Patient characteristics

Sex (female/male) 1,154/1,940 (37.3/62.7)
Age (years) 61.5 ± 8.4
Duration of diabetes (years) 8.0 ± 7.5
Smoking status (Brinkman's Index <200/≥200) 1,572/1,522 (50.8/49.2)
BMI (kg/m2) 24.1 ± 3.5
A1C (%) 7.1 ± 1.2
Presence of hypertension (%) 2,352 (76.0)
SBP (mmHg) 133 ± 18
DBP (mmHg) 80 ± 12
Presence of dyslipidemia (%) 2,356 (76.1)
Total cholesterol (mmol/l) 4.88 ± 0.78
HDL cholesterol (mmol/l) 1.48 ± 0.42
Triglycerides (mmol/l) 1.41 ± 0.98
Treatment approach for diabetes
    Diet alone 541 (17.5)
    Using oral hypoglycemic agent 1,793 (58.0)
    Sulfonylureas 1,097 (35.5)
    Thiazolidinediones 368 (11.9)
    Biguanides 1,069 (34.6)
    Using insulin 760 (24.6)
Treatment approach for dyslipidemia
    Using statins 894 (28.9)
    Using other drugs 162 (5.2)
MMP9 C-1562T polymorphism
    CC genotype (%) 2,145 (69.3)
    CT genotype (%) 867 (28.0)
    TT genotype (%) 82 (2.7)
F12 C46T polymorphism
    CC genotype (%) 386 (12.5)
    CT genotype (%) 1,412 (45.6)
    TT genotype (%) 1,296 (41.9)
vWF G1051A polymorphism
    GG genotype (%) 985 (31.8)
    GA genotype (%) 1,534 (49.6)
    AA genotype (%) 575 (18.6)
PAI-1 4G/5G polymorphism
    4G4G genotype (%) 1,245 (40.2)
    4G5G genotype (%) 1,423 (46.0)
    5G5G genotype (%) 425 (13.7)
Cerebral infarction (%) 322 (10.4)

Data are n (%) or means ± SD.

Genetic analysis

In the present study, four genetic polymorphisms that are potentially associated with plaque disruption and/or thrombus formation (MMP9 C-1562T, F12 C46T, VWF G-1051A, and PAI-16754G/5G) were selected for the analysis. Each allele was determined to be either a proatherothrombotic allele or antiatherothrombotic allele on the basis of prior evidence of potential functionality in plaque rupture and/or thrombus formation. Therefore, the total number of four concomitant unfavorable proatherothrombotic alleles in each subject theoretically ranges from zero (carrying no proatherothrombotic allele) to eight (carrying all of the proatherothrombotic alleles).
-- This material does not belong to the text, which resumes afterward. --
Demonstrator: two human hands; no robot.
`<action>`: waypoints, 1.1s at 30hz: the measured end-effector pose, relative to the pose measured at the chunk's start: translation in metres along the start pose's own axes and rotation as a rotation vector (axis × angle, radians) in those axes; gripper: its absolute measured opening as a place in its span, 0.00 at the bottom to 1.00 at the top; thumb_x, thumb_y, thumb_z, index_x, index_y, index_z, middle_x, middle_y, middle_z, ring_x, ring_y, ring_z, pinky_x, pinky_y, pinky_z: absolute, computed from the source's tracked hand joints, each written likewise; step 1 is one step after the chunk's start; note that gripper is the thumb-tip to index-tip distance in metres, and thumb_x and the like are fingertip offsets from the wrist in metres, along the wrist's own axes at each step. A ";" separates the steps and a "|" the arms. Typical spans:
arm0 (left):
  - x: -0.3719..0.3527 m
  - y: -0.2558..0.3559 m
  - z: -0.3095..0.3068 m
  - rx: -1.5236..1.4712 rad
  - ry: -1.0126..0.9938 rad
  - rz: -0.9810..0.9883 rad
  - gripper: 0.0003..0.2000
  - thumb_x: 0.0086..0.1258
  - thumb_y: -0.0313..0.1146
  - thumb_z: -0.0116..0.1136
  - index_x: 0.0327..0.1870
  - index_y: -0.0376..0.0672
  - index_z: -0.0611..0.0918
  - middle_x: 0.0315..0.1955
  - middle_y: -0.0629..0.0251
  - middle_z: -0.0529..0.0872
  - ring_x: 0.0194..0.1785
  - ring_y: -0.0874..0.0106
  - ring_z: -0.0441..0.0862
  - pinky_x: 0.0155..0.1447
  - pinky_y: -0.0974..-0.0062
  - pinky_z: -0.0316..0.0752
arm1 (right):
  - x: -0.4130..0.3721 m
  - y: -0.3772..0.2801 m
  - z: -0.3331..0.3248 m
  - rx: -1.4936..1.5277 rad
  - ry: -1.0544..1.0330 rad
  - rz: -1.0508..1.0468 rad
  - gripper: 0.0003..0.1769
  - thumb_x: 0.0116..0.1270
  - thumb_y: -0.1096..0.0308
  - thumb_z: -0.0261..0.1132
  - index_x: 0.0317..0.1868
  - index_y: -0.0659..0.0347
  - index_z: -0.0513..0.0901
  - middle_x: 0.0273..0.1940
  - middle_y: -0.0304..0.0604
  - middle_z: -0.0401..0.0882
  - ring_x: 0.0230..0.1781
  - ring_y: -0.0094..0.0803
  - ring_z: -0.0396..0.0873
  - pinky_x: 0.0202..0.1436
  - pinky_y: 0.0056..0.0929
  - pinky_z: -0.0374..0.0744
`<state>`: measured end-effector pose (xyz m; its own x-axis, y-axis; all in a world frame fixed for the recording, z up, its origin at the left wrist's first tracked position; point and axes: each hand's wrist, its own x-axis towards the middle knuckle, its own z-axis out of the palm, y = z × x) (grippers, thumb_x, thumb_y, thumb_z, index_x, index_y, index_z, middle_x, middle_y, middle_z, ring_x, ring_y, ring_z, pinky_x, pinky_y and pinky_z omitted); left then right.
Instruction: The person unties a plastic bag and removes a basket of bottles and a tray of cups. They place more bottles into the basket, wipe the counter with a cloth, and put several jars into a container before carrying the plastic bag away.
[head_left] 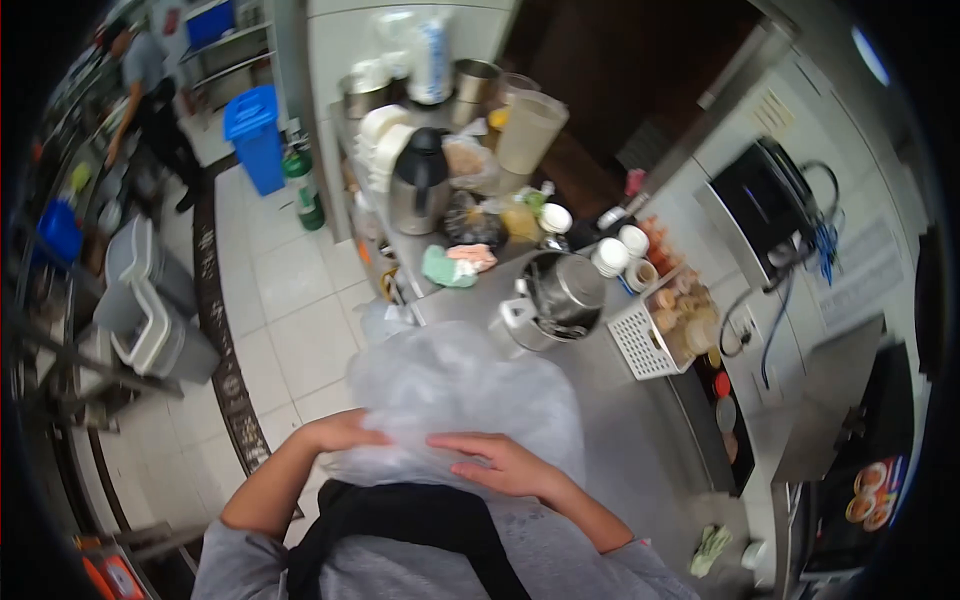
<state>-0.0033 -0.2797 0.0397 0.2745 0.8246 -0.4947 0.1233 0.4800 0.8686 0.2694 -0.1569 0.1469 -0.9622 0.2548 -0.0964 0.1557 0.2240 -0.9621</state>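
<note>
A large, cloudy plastic bag (470, 385) bulges in front of my body, over the edge of the steel counter. My left hand (352, 430) lies against its left side, the fingertips partly lost in the plastic and blurred. On the bag's near side rests my right hand (495, 462), fingers stretched out and apart. Just beyond the bag stands a steel pot (565, 295) with metal ware inside. Green, white and pink cloths (460, 265) lie to the left of the pot.
A steel jug (420, 185), foam containers and bags crowd the counter's far end. White cups (610, 255) and a white basket (645, 335) stand right of the pot. Grey bins (165, 320), a blue bin (256, 140) and a green cylinder (303, 185) are left. A person (155, 100) stands far left.
</note>
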 end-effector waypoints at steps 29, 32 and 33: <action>0.064 0.054 0.039 1.018 -0.129 -0.484 0.40 0.50 0.44 0.72 0.69 0.56 0.69 0.44 0.47 0.86 0.50 0.53 0.85 0.56 0.62 0.78 | -0.331 0.200 -0.365 -0.723 1.349 1.393 0.54 0.48 0.46 0.79 0.72 0.52 0.62 0.62 0.44 0.77 0.70 0.49 0.61 0.67 0.64 0.59; 0.075 0.107 0.050 0.841 -0.115 -0.255 0.39 0.52 0.43 0.71 0.68 0.53 0.69 0.42 0.48 0.86 0.48 0.56 0.85 0.55 0.65 0.78 | -0.334 0.203 -0.361 -0.747 1.405 1.372 0.53 0.47 0.48 0.80 0.70 0.49 0.62 0.61 0.43 0.78 0.69 0.49 0.62 0.68 0.62 0.56; 0.080 0.117 0.053 0.661 -0.081 -0.096 0.37 0.54 0.42 0.71 0.68 0.51 0.69 0.43 0.49 0.86 0.49 0.59 0.85 0.55 0.67 0.77 | -0.337 0.204 -0.360 -0.728 1.439 1.327 0.52 0.47 0.48 0.80 0.70 0.48 0.62 0.60 0.43 0.78 0.68 0.49 0.63 0.67 0.63 0.57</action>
<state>0.0831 -0.1735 0.1031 0.3009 0.7499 -0.5891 0.7018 0.2441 0.6692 0.7057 0.1412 0.0754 0.5393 0.8381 0.0818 0.8316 -0.5148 -0.2083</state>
Venous blood was collected from each subject and genomic DNA was isolated with a DNA isolation kit (Qiagen). The genotypes of the single nucleotide polymorphisms (SNPs) in each subject were determined with a fluorescence- or colorimetry-based allele-specific DNAprimer probe assay system (Toyobo Gene Analysis) as previously described (23).

Statistical analysis

After each polymorphism was assessed, all the subjects were divided into two or three genotype groups based on the major allele's dominant (AA + Aa genotype versus aa genotype), recessive (AA genotype versus Aa + aa genotype), and additive genetic models (AA genotype < Aa genotype < aa genotype or AA genotype > Aa genotype > aa genotype), and the parameters were compared among the groups. Distributions of continuous variables in groups were expressed as means ± SD. In the dominant and the recessive genetic models, data between two groups were compared by the χ2 test or the Student's t test. In the additive genetic models, the associations between polymorphisms and variables were evaluated with the Mantel extension test or ANOVA with post hoc comparison of the means. Bonferroni's multiple comparison procedure was applied for statistical tests to control the family-wise type 1 error to <0.05 and gave the corrected level of significance, 0.0042 [ = 0.05/(3 × 4)], since multiple comparisons must be performed on the three models of four SNPs.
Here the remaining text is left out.